**Exercise**.
Filter the entries for the string "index". Copy each line that has it.
START Data under study
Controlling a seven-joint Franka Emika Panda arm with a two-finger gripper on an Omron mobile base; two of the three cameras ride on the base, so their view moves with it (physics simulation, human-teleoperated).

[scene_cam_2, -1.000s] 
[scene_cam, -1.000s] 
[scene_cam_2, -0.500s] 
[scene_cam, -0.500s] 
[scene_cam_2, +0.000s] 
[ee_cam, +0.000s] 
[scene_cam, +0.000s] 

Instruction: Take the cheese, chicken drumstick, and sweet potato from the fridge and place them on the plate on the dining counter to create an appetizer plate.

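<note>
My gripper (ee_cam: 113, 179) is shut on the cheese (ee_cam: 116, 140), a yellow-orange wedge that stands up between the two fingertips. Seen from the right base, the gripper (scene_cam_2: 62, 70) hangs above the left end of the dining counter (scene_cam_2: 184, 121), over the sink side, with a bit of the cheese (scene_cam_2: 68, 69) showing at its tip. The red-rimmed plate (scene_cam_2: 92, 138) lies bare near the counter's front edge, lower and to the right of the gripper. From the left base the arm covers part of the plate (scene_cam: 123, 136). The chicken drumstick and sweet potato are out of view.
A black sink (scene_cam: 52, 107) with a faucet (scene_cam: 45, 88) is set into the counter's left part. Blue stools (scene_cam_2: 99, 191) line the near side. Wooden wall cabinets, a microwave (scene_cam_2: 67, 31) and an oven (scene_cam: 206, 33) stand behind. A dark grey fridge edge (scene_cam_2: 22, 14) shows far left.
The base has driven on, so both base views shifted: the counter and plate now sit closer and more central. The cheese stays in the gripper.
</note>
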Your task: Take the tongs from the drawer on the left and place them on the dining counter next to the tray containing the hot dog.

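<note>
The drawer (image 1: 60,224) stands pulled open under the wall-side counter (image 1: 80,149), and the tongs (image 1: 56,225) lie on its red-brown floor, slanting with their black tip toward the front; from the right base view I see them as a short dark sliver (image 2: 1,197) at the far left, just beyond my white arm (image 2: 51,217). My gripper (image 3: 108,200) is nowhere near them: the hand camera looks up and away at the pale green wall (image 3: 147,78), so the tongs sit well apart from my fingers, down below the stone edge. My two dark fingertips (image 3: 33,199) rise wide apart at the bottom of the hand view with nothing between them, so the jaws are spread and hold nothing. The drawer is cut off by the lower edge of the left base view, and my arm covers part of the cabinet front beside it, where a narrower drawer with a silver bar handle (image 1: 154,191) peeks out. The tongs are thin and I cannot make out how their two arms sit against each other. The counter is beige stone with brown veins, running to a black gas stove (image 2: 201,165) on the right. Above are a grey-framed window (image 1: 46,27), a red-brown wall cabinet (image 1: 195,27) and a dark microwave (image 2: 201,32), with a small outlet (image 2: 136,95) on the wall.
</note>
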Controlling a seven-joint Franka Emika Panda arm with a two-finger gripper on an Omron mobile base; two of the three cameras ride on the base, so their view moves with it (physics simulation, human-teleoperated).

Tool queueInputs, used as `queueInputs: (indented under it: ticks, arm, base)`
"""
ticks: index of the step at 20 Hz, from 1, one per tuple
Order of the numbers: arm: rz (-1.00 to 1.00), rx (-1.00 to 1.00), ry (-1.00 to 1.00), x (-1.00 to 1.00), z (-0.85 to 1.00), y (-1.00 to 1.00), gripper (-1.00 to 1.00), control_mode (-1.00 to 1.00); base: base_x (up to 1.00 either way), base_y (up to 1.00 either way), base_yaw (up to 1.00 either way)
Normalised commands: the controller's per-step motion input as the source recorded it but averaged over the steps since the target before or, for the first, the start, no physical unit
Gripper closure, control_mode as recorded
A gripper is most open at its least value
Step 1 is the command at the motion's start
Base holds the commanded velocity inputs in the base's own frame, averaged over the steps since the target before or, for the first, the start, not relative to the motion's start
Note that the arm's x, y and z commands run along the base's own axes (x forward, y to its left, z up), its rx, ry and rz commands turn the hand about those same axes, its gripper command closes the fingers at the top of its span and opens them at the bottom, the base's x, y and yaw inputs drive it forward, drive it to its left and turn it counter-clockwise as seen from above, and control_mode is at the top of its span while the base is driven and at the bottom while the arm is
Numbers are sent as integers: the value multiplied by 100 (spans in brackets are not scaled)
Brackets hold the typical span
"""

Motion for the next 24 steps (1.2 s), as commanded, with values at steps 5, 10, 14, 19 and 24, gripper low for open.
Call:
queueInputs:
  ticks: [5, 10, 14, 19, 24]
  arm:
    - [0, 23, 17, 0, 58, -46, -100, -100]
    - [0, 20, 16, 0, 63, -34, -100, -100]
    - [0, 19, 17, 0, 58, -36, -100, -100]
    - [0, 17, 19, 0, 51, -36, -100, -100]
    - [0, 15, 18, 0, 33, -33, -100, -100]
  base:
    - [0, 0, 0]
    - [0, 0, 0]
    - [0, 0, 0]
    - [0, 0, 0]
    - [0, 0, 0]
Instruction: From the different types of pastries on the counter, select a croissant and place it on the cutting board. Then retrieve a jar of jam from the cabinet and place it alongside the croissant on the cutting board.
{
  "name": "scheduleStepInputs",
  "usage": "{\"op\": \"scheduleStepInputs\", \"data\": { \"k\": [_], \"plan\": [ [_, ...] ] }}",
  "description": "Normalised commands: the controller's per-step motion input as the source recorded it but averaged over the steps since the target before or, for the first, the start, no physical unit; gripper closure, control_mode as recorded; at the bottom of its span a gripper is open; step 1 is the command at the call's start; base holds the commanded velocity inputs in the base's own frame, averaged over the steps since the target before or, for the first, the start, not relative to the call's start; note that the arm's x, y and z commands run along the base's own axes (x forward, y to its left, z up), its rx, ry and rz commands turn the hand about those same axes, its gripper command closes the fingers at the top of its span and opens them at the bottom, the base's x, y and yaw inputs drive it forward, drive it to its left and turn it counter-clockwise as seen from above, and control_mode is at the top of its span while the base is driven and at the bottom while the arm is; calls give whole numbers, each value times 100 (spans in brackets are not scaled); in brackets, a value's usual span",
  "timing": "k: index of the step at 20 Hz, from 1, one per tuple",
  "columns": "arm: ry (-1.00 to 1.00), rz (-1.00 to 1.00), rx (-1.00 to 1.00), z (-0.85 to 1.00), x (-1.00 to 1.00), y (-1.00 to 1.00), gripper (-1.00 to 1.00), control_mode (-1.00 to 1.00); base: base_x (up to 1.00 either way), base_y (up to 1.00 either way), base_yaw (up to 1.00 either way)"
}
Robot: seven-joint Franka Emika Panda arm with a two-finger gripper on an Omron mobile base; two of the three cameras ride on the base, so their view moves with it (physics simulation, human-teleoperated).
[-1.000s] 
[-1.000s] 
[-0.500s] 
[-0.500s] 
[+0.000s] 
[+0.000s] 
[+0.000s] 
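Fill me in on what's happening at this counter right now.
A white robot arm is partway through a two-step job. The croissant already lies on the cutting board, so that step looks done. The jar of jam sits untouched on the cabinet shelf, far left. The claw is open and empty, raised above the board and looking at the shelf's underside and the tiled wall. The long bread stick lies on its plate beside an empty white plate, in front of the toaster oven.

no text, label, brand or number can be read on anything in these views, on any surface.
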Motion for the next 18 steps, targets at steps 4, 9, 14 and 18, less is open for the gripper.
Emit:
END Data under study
**Result**.
ticks: index of the step at 20 Hz, from 1, one per tuple
  "timing": "k: index of the step at 20 Hz, from 1, one per tuple",

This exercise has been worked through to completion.